## RECORDED DATA:
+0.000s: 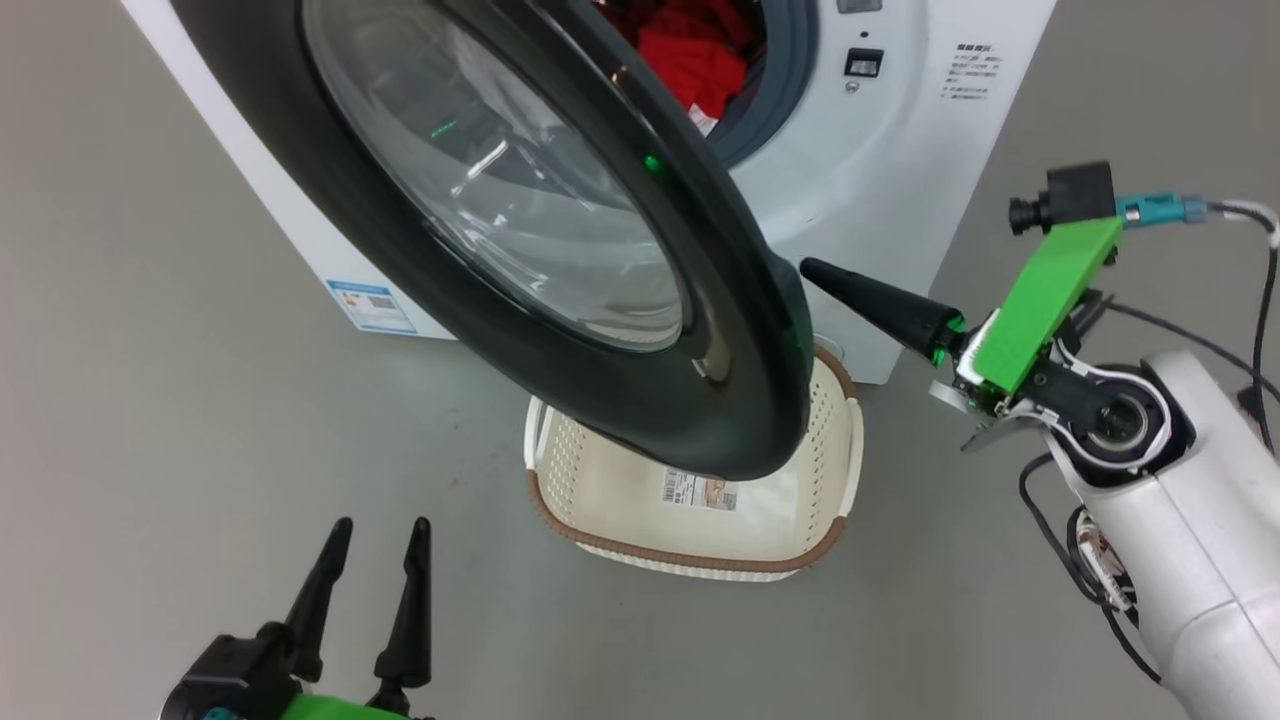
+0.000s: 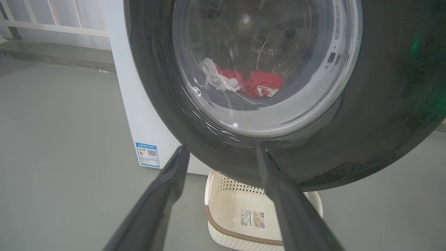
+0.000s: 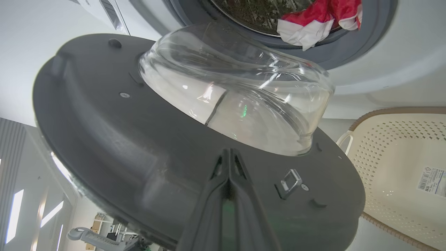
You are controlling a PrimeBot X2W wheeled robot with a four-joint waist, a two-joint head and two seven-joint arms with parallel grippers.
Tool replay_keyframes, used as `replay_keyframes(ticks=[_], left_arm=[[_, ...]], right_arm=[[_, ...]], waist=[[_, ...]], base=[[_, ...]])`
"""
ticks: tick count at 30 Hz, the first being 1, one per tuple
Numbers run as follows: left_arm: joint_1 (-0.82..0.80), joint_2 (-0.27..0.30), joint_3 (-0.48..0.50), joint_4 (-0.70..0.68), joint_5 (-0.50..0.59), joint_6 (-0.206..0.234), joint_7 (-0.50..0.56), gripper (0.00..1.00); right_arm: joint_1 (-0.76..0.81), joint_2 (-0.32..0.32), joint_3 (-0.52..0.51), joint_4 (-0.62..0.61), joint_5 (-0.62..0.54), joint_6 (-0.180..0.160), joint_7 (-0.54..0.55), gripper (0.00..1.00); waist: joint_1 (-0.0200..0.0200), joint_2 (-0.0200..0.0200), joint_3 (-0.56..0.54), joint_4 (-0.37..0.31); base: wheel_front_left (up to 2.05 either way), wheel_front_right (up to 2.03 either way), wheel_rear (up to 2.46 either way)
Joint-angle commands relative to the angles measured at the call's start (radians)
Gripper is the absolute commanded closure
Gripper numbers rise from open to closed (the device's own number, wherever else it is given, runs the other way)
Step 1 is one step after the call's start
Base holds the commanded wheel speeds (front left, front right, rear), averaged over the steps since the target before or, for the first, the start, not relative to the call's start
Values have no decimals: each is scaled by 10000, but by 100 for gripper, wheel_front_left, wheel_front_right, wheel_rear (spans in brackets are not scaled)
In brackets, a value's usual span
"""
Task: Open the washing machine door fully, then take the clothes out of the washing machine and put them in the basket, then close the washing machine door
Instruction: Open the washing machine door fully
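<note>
The washing machine door (image 1: 700, 400) stands partly open, its black rim hanging over the basket (image 1: 690, 562). Red and white clothes (image 1: 690, 50) lie in the drum of the white washing machine (image 1: 880, 150). My right gripper (image 1: 810, 268) is shut with nothing in it, its tip at the door's right edge. In the right wrist view this gripper (image 3: 228, 151) points at the door's inner face (image 3: 104, 122), just below the glass bowl (image 3: 237, 87); contact is unclear. My left gripper (image 1: 382, 525) is open and empty at the lower left. Its fingers (image 2: 222, 150) point at the door's outer rim (image 2: 383, 104).
A metal latch hook (image 3: 291, 179) juts from the door's inner face, right of my right fingertip. A blue label (image 2: 148, 154) marks the machine's lower side. Grey floor (image 1: 150, 450) spreads to the left. A white railing (image 2: 52, 21) stands behind. Cables (image 1: 1260, 320) trail off my right arm.
</note>
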Motion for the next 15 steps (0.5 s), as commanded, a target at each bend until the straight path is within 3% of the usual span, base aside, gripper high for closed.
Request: replay_keyframes(ticks=[1,3,5,11,12,13,14,15], left_arm=[[-20,154,389,-203,71,-39,-92,0],[35,154,444,-182,100,-64,-92,0],[85,154,513,-175,147,-85,-92,0],[206,154,757,-167,211,-152,-92,0],[222,154,796,-167,220,-167,-92,0],[233,154,829,-163,231,-180,-92,0],[251,154,868,-163,242,-192,-92,0],[268,154,905,-164,252,-203,-92,0]], right_arm=[[155,48,-30,-234,-74,50,-114,100],[378,38,-112,-229,-77,50,-324,100],[611,30,-227,-233,-33,50,-519,93],[1396,-68,-469,-337,76,50,-851,59],[1523,-81,-512,-362,86,50,-913,51],[1653,-97,-557,-382,91,50,-978,33],[1788,-108,-589,-395,94,50,-1031,6],[1923,-127,-621,-403,79,50,-1102,0]], waist=[[0,0,-88,-102],[0,0,-175,-194],[0,0,-237,-295],[0,0,-396,-606],[0,0,-414,-662],[0,0,-436,-707],[0,0,-463,-765],[0,0,-483,-817]], base=[[0,0,0],[0,0,0],[0,0,0],[0,0,0],[0,0,0],[0,0,0],[0,0,0],[0,0,0]])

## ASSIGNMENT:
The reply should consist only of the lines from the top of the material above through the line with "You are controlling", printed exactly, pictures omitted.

## TASK RESPONSE:
+0.000s: 
+0.000s: 
+0.000s: 
You are controlling a PrimeBot X2W wheeled robot with a four-joint waist, a two-joint head and two seven-joint arms with parallel grippers.

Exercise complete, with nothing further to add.